La puerta de la casa se abrió, y de ella salió un joven. Llevaba un traje de tres piezas, de un color gris semejante al de los uniformes confederados de la Guerra de Secesión. Se detuvo en el medio de la escalinata de cuatro peldaños y consultó su reloj. Como si hubiese dado una señal, un taxi londinense negro apareció y, bajando los escalones, lo tomó.
Un metro ochenta, setenta a setenta y dos kilos, pensó Dominic. Barba negra completa, como en una película de piratas. Debería llevar espada… pero no lo hace.
"Más joven que nosotros", observó Brian, mientras continuaban andando. Luego, a iniciativa de Dominic, cruzaron el parque y regresaron por el otro lado, deteniéndose para mirar con codicia el Aston Martin antes de seguir su camino. Había una cafetería en el hotel, donde tomaron café y un desayuno ligero de medialunas y mermelada.
"No me gusta que nuestro objetivo esté vigilado", dijo Brian.
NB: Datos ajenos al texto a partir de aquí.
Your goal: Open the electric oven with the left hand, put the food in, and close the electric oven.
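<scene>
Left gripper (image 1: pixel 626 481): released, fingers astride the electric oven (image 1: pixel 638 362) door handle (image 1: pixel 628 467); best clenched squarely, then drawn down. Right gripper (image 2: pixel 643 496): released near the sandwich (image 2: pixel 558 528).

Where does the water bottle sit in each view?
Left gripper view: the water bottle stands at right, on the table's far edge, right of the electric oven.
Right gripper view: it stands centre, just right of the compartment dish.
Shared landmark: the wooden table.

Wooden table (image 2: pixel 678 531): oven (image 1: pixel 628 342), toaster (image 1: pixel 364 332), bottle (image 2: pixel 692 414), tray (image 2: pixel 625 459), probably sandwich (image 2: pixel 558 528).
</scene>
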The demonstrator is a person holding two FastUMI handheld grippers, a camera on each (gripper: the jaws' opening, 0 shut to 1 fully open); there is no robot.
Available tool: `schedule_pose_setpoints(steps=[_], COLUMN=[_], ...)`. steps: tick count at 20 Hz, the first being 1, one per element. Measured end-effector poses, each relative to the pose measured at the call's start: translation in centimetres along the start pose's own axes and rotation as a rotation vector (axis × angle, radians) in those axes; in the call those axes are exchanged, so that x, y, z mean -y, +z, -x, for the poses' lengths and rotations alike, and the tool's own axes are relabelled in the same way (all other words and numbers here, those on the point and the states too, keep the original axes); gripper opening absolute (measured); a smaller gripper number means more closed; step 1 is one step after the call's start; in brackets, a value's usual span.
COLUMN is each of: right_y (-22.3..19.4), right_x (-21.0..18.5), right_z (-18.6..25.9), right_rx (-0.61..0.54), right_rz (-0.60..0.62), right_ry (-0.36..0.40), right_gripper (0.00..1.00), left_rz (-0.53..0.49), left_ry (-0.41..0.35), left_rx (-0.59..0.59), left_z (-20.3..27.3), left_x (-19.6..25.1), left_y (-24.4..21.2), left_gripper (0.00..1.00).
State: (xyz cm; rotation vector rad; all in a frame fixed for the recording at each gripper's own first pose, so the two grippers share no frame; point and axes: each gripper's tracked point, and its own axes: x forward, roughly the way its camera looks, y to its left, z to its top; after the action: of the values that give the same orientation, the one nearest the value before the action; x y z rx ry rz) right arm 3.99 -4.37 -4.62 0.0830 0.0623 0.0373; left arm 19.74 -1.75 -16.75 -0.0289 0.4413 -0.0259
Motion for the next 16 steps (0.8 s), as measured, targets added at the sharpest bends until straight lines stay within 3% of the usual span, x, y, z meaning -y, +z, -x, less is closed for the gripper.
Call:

"No podemos evitarlo. Los ingleses también deben de creer que está en algo raro. Pero recuerda que sólo tendrá un ataque cardíaco. No es como si fuésemos a balearlo, ni siquiera con armas silenciadas. Sin marcas, sin ruido".
"Bueno, de acuerdo, vamos a ver qué hace en el centro, pero si no parece conveniente, no hagamos nada y retirémonos para pensarlo bien, ¿de acuerdo?"
"De acuerdo", asintió Dominic. Deberían ser astutos. Probablemente él debiera ir a la cabeza, pues su tarea sería identificar al policía que seguía a su objetivo. Pero tampoco tenía sentido esperar demasiado. Le echaron una mirada a Berkeley Square, más que nada para darse una idea del lugar y ver si distinguían a su blanco. No era un buen lugar para atacar, no con un equipo de vigilancia acampado a treinta metros de allí. "Lo bueno es que al parecer quien lo sigue es un novato. Si puedo identificarlo, prepárate para tropezar con él y yo, qué demonios, le preguntaré cómo llegar a algún lado. Sólo necesitarás un segundo para inyectarlo. Luego, seguimos nuestro camino como si nada ocurriera. Aun si alguien pide a gritos una ambulancia, sólo nos miraremos casualmente y seguiremos camino",
Brian lo pensó durante un momento. "Antes debemos verificar el vecindario".
"De acuerdo". Terminaron su desayuno sin decir más.
Sam Granger ya estaba en su oficina. Eran las tres y cuarto de la mañana cuando entró y encendió su computadora. Los gemelos habían llegado a Londres a lo que para él era la una y algo le decía que no se demorarían en cumplir con su misión. Esa primera misión justificaría -o no – la idea del Campus de lo que es una oficina virtual. Si las cosas salieran según lo planeado, recibiría notificación de la marcha de la operación aún más rápido que el servicio de intervención a las agencias de inteligencia que manejaba Rick Bell. Había llegado el momento que siempre supo que odiaría: esperar que otros llevaran a cabo la misión que había delineado en su propia mente, aquí en su escritorio. El café ayudaba. Un cigarro habría venido bien, pero no tenía un cigarro. Se abrió la puerta.